The U.S. Supreme Court ruled Monday that a baker in Colorado cannot be forced to make a cake for a same-sex wedding.
It’s notable that the opinion uses very contained, narrow language, using only the specific facts of this case.
The ruling and opinion gives no hint as to how the Supreme Court will decide future cases in which people might refuse service to people engaging with practices they don’t agree with. Marriage equality and religious freedom are, of course, at the forefront of cases like this, with business owners, florists, bakers and photographers being common areas of contention and controversy.
In a 7-2 ruling, the Supreme Court said legal proceedings in Colorado showed a hostility to the baker’s religious views. Jack Phillips of Masterpiece Cake in Denver has refused to bake a wedding cake for a same-sex couple. Many of Phillips’ business practices are affected by his faith. For example, he closes on Sundays and doesn’t make any cake celebrating Halloween. The Colorado Civil Rights Commission said Phillips couldn’t discriminate be refusing business for same-sex weddings, so he decided to stop making wedding cakes altogether. He said it took about 40 percent of his business.

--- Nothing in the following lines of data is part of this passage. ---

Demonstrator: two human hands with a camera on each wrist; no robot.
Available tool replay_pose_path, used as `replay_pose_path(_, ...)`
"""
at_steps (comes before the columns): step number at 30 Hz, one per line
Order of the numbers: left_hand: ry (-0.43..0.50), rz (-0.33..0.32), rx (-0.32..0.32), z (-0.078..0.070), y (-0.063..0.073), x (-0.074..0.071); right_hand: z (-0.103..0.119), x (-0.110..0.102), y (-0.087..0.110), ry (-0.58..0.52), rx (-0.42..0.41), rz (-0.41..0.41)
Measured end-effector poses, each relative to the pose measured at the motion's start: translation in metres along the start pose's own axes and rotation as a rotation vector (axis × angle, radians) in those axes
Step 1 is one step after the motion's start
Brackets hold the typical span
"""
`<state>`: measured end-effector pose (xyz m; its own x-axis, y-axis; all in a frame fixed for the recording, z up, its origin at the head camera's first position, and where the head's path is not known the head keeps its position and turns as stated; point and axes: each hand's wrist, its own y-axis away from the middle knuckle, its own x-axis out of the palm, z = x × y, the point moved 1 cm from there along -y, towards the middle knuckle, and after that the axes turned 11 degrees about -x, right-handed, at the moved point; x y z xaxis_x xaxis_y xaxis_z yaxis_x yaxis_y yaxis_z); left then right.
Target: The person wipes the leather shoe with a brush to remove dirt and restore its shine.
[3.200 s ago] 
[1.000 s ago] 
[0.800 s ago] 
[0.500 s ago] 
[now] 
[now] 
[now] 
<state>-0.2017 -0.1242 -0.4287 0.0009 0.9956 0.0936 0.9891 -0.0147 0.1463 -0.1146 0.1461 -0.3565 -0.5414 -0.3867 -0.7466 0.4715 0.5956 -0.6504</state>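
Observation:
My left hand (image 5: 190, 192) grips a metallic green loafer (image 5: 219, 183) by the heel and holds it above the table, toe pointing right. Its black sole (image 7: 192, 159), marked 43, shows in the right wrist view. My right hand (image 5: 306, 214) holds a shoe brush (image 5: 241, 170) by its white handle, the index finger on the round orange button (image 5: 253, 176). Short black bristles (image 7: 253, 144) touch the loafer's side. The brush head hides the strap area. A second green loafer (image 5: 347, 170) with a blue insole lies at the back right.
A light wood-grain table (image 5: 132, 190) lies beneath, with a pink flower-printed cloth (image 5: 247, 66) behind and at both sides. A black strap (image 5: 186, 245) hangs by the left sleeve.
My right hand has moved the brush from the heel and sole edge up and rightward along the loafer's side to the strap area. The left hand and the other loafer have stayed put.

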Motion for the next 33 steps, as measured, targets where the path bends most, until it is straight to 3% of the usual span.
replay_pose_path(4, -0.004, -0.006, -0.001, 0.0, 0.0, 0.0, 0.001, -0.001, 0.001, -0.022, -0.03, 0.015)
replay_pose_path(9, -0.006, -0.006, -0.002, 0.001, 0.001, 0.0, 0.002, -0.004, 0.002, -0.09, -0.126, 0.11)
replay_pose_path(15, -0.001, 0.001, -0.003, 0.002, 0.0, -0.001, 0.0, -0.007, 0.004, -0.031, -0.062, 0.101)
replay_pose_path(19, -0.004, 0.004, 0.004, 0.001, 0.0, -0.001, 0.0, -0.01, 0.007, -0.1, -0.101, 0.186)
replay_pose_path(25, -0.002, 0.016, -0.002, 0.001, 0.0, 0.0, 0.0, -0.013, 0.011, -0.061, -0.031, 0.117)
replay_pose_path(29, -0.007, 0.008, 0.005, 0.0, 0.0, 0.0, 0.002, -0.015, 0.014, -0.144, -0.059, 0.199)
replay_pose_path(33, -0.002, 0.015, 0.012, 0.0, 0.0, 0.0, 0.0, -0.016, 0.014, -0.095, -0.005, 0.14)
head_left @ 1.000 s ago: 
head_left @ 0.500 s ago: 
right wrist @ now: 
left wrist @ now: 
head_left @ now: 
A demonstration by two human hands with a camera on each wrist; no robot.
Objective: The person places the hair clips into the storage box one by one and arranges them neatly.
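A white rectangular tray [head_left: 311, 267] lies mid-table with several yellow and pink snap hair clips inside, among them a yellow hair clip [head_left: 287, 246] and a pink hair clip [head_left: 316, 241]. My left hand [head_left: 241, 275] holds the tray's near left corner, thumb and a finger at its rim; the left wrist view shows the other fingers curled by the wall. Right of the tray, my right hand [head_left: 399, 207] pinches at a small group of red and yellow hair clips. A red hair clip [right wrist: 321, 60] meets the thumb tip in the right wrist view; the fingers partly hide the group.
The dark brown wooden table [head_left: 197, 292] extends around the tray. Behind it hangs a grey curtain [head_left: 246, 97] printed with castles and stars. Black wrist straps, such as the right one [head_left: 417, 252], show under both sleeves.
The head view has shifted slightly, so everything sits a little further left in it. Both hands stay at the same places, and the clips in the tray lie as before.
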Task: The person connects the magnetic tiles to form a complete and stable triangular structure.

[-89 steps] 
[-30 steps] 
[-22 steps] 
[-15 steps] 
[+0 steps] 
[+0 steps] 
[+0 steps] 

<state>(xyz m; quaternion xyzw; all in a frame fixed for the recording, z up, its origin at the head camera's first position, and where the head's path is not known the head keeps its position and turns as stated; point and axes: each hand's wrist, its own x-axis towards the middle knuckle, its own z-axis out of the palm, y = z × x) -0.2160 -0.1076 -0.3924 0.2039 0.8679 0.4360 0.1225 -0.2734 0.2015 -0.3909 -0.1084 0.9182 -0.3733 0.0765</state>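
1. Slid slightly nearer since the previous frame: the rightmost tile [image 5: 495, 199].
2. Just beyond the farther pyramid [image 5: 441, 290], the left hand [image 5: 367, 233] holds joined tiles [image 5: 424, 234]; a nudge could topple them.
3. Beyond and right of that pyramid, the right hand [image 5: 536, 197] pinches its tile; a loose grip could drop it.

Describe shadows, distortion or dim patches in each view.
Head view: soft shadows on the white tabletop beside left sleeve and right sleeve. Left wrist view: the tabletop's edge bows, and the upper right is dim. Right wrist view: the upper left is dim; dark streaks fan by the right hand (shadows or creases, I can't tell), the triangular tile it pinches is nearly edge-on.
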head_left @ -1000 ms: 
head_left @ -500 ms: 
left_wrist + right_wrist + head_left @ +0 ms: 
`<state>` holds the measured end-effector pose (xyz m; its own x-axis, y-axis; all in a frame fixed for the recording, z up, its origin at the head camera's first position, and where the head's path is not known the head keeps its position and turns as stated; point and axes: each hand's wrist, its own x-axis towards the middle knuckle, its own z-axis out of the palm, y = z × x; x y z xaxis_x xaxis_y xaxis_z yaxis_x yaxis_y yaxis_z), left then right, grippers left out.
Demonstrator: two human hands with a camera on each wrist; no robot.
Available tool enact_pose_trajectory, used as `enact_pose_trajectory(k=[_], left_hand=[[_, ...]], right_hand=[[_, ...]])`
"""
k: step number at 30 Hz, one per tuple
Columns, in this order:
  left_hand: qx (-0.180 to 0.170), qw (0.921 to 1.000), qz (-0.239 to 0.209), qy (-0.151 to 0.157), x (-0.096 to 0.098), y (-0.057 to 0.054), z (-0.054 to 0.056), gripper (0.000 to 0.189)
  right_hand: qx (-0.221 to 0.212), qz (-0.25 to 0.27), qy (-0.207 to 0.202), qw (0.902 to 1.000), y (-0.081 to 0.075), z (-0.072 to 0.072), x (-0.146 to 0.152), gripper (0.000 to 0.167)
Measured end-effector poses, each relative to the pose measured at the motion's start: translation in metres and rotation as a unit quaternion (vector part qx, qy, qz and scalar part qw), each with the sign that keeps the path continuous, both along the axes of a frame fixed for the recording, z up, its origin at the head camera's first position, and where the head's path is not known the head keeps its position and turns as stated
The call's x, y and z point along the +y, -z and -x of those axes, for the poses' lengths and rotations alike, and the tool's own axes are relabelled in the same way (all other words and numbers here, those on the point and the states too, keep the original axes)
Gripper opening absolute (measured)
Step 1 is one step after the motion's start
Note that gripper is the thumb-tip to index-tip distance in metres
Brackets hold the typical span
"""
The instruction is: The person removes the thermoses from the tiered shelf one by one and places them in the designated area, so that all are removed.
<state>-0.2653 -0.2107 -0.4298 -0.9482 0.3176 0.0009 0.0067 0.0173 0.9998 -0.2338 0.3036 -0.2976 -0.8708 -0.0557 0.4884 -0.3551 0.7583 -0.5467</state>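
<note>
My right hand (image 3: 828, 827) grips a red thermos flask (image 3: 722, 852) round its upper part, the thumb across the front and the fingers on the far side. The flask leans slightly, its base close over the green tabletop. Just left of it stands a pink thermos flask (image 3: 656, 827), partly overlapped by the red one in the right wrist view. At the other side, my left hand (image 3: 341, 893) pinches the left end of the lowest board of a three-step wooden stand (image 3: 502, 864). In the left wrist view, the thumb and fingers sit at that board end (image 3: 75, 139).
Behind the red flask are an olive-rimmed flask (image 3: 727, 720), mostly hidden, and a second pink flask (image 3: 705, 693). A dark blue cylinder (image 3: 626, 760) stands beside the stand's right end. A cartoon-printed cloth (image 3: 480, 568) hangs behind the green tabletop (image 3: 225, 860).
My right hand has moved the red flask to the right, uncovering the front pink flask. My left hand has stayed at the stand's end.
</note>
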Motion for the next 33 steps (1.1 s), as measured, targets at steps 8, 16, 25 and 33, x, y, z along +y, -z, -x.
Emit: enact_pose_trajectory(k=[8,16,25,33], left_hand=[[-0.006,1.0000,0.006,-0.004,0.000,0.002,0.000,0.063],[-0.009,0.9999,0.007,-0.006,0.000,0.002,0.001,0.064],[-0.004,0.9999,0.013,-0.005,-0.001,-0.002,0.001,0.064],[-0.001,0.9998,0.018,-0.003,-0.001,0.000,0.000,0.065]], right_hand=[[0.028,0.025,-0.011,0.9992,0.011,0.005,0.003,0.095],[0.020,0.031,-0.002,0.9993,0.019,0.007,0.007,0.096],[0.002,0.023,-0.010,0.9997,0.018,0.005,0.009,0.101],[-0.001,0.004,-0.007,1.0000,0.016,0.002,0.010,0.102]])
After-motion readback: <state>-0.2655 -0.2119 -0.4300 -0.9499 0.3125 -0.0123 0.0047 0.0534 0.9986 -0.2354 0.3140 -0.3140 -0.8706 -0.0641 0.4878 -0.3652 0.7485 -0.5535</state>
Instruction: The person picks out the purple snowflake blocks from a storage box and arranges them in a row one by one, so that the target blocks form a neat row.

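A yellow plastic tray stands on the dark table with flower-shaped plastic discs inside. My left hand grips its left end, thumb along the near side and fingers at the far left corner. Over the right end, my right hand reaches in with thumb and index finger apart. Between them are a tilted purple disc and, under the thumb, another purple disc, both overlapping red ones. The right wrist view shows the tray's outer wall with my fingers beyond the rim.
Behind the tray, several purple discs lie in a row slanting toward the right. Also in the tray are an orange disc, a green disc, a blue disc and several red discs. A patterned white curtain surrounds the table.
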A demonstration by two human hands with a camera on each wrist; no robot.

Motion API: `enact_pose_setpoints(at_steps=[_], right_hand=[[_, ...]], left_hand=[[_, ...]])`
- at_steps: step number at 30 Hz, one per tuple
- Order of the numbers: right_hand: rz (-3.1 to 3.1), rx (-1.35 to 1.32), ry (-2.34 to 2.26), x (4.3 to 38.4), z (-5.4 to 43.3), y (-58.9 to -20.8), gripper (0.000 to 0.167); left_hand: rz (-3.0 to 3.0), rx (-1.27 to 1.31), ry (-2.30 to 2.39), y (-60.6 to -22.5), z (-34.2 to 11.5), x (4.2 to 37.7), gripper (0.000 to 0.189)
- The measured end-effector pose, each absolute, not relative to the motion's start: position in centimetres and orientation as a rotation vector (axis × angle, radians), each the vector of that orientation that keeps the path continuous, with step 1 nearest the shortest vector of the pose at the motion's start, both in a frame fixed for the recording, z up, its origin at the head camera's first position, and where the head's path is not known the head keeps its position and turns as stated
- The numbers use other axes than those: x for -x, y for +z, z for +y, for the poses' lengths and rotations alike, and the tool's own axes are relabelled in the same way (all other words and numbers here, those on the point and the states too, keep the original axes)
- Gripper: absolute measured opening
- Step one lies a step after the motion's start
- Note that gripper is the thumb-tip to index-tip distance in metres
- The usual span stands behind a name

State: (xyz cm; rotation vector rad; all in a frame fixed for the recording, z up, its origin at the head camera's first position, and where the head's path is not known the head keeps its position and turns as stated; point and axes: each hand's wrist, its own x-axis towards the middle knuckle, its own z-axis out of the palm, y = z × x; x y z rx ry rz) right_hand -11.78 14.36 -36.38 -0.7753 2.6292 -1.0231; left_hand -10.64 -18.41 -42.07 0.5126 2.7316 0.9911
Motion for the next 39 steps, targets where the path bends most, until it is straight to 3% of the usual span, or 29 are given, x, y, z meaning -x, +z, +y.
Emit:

Justice Anthony Kennedy, who also wrote the Supreme Court’s decision on same-sex marriage in 2015, said: “These disputes must be resolved with tolerance, without undue disrespect to sincere religious beliefs, and without subjecting gay persons to indignities when they seek goods and services in an open market.” (h/t NBC News)
The ruling gives little instruction or precedence to lower courts on how to resolve similar cases, and many of these types of situations are circulating through those lower courts as of this writing.